Occupy has seen some of that within its own ranks as some individual or group has tried to influence and even control a GA agenda. In New York there have been complaints about secret OWS agendas kept from the larger movement  We see the same thing every day in our democracies and here's the thing. It isn't a 1% issue. All of us, including the so called 99% thirst for some kind of power and while we may try to fool ourselves that in our case, at least, it is for noble purposes; as the smoking issue demonstrates, too much power breeds a kind of reverse tyranny.

Power corrupts and absolute power corrupts absolutely. Money is merely a tool, sometimes the result of power and usually something we use to buy stuff. It isn't the financial elite that Occupy should be fighting, it is the power elite and unfortunately, that elite is comprised of many of us because we all belong to some group, union, religion or culture. We all come together in one way or another to try and influence things in our favour.
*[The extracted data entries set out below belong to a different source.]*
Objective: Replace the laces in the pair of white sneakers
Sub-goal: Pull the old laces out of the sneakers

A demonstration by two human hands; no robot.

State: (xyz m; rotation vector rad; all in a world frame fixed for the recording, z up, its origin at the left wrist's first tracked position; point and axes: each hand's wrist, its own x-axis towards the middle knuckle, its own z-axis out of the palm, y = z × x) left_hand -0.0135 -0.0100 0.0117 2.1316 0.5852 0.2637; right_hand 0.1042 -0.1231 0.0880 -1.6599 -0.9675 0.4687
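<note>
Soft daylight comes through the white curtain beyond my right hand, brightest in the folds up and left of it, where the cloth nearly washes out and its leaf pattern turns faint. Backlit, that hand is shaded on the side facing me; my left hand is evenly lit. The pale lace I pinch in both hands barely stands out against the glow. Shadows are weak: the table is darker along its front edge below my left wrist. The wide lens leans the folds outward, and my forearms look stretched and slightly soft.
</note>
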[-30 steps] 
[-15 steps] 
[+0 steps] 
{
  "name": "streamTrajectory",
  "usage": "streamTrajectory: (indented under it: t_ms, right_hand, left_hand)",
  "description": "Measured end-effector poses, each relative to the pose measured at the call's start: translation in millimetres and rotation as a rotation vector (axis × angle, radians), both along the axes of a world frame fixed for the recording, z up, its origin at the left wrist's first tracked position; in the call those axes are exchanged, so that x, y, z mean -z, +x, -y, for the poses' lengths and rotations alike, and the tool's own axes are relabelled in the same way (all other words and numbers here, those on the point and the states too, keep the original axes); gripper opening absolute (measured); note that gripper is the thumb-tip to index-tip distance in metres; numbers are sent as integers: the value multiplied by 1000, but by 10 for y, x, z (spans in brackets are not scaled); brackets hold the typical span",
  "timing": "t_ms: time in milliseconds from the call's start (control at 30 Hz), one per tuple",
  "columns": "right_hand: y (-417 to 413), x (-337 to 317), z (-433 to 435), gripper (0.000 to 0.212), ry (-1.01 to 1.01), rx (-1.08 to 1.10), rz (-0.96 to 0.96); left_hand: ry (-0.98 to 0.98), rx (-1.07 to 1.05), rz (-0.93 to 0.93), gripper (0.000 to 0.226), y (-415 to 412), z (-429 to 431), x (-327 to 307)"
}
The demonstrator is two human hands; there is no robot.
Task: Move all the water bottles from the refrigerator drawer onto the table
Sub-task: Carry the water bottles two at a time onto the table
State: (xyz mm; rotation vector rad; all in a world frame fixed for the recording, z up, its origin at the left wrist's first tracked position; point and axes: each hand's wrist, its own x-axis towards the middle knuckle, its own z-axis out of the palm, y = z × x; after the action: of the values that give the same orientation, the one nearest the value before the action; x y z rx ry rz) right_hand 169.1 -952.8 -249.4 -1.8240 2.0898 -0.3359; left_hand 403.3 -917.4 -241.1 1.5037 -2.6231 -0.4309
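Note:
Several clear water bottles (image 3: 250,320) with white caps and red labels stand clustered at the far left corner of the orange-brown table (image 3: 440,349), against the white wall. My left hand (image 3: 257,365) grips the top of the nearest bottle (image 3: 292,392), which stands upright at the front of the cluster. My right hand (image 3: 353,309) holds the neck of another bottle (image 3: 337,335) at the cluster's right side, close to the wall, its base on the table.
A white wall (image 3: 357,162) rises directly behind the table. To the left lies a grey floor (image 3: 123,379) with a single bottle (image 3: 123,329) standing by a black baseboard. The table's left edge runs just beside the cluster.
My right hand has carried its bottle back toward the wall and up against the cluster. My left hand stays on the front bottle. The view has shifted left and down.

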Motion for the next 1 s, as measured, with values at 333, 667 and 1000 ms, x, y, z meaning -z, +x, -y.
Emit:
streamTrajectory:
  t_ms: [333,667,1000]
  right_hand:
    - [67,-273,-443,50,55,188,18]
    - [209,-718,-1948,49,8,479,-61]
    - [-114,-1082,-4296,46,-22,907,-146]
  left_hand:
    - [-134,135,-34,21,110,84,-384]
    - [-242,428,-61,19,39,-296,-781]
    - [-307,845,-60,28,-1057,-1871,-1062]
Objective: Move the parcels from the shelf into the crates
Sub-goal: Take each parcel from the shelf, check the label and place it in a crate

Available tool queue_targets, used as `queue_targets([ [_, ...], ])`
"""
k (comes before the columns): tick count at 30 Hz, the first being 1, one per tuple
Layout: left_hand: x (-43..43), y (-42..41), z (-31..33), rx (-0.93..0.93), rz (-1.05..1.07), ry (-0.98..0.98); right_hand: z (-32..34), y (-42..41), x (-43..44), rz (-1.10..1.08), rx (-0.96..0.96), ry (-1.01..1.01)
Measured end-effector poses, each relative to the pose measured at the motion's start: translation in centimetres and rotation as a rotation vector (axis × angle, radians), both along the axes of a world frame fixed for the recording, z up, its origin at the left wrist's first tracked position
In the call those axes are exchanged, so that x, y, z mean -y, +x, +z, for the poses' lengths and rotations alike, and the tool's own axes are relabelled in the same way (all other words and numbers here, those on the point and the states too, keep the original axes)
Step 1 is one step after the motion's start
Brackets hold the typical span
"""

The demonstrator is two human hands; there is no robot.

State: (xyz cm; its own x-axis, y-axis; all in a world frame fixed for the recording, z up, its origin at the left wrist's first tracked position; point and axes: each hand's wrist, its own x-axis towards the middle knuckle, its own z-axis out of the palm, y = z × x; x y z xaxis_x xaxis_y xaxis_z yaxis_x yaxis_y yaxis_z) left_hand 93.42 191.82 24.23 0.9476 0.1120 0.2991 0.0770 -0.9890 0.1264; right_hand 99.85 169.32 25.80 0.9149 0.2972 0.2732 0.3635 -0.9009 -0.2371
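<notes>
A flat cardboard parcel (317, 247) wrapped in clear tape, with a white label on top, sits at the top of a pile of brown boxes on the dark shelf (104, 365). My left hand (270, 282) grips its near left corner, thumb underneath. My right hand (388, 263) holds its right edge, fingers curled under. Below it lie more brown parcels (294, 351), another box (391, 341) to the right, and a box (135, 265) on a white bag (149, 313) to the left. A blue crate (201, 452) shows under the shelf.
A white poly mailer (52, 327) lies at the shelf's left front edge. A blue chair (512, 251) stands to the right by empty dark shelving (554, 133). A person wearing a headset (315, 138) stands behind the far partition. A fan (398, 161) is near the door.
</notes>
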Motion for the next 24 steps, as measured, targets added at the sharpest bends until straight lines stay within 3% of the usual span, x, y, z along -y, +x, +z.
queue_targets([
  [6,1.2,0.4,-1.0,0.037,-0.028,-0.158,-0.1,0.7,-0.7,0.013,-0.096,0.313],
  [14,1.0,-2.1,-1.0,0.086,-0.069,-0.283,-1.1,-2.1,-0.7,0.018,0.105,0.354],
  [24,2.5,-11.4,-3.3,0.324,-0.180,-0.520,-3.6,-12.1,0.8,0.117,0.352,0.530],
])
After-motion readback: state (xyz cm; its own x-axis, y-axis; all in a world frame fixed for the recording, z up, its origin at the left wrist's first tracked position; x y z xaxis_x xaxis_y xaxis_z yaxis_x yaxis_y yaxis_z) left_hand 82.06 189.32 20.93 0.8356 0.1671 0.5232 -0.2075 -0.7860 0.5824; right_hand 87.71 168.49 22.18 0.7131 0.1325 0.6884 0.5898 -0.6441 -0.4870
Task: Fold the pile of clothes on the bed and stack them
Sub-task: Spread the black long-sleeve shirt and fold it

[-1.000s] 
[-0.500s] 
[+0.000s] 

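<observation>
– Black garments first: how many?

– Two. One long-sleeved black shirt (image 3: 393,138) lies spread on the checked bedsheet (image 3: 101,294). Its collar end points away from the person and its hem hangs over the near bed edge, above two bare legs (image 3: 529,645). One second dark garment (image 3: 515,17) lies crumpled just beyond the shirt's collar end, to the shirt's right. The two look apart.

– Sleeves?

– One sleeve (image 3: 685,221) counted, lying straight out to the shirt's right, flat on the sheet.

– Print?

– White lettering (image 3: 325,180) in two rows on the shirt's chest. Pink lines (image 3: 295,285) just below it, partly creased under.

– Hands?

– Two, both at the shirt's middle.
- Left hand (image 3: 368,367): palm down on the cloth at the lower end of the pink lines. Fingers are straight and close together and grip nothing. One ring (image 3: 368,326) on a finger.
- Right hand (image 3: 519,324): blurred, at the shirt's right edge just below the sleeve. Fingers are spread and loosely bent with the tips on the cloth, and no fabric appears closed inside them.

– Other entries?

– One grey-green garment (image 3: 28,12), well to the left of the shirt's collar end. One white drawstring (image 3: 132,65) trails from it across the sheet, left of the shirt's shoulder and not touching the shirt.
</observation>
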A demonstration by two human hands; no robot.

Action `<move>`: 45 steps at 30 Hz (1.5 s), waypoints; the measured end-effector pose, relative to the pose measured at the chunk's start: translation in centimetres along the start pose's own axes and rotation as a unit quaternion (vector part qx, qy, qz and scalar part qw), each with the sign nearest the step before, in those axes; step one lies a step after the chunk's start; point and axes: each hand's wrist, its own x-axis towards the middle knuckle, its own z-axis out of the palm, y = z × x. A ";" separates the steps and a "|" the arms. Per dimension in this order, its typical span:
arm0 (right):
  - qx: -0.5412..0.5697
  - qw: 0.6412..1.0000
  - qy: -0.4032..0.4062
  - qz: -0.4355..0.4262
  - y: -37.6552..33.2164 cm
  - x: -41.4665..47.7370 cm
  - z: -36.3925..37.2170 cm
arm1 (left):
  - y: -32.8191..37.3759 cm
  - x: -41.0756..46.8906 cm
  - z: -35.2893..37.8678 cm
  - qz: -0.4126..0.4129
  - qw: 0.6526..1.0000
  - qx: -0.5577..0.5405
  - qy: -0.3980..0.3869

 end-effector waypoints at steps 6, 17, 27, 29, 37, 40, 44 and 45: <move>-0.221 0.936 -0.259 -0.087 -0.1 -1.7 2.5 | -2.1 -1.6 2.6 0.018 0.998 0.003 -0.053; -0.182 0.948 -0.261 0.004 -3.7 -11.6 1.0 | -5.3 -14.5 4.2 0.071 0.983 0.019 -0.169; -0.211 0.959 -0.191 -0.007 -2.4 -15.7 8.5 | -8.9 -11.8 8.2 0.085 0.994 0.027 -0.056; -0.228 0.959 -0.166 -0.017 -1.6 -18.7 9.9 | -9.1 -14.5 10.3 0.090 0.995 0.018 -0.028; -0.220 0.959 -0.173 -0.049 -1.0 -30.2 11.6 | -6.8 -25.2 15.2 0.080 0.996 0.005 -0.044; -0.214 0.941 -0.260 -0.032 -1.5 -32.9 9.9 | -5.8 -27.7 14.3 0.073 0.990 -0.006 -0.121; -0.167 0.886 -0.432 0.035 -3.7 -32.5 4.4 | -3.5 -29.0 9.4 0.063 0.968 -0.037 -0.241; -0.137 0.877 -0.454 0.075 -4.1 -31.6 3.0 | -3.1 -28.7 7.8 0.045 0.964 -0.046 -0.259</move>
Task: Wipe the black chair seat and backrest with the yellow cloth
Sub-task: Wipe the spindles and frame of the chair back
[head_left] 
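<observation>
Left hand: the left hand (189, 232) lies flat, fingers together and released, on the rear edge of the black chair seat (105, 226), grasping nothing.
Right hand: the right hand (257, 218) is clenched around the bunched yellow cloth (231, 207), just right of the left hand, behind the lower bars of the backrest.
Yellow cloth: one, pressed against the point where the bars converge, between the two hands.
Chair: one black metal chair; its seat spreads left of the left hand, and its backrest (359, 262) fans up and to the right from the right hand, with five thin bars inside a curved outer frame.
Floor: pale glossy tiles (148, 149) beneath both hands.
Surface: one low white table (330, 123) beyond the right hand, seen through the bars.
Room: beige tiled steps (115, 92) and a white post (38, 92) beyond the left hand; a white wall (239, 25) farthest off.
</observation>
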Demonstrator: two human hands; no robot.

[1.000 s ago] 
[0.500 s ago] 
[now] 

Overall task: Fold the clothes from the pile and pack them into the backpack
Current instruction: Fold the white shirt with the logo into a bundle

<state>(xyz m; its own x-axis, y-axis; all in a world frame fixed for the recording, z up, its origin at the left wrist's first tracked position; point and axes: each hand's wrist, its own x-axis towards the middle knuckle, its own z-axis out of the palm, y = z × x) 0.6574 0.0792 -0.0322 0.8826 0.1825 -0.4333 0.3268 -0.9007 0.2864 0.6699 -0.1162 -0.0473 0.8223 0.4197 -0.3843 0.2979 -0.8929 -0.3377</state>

 How you fight that is more complex than simply chanting we are the 99%. It is the thoughtful, resonsible and compassionate exercising of the power that can bring about real change. Simply using power to get what "we" want is nothing more than what we already have....a system corrupted by special interest and greed.

At the end of the day, it is the addictive and corruptive nature of power and not merely the concentration of wealth that is what undermines our democracies today. Occupy is fighting the wrong enemy but then we all have made that same mistake in the past. To win this war, we need to look not only who has power but who has the power to influence those in government and that folks is more than just a few banks and securities companies. Unfortunately, too many of us are part of one group or another scrambling to gain enough power to influence in our group's favour, how the game is played.

It is precisely what Occupy is doing now but to paraphrase Gandhi, you can't win by becoming what you oppose.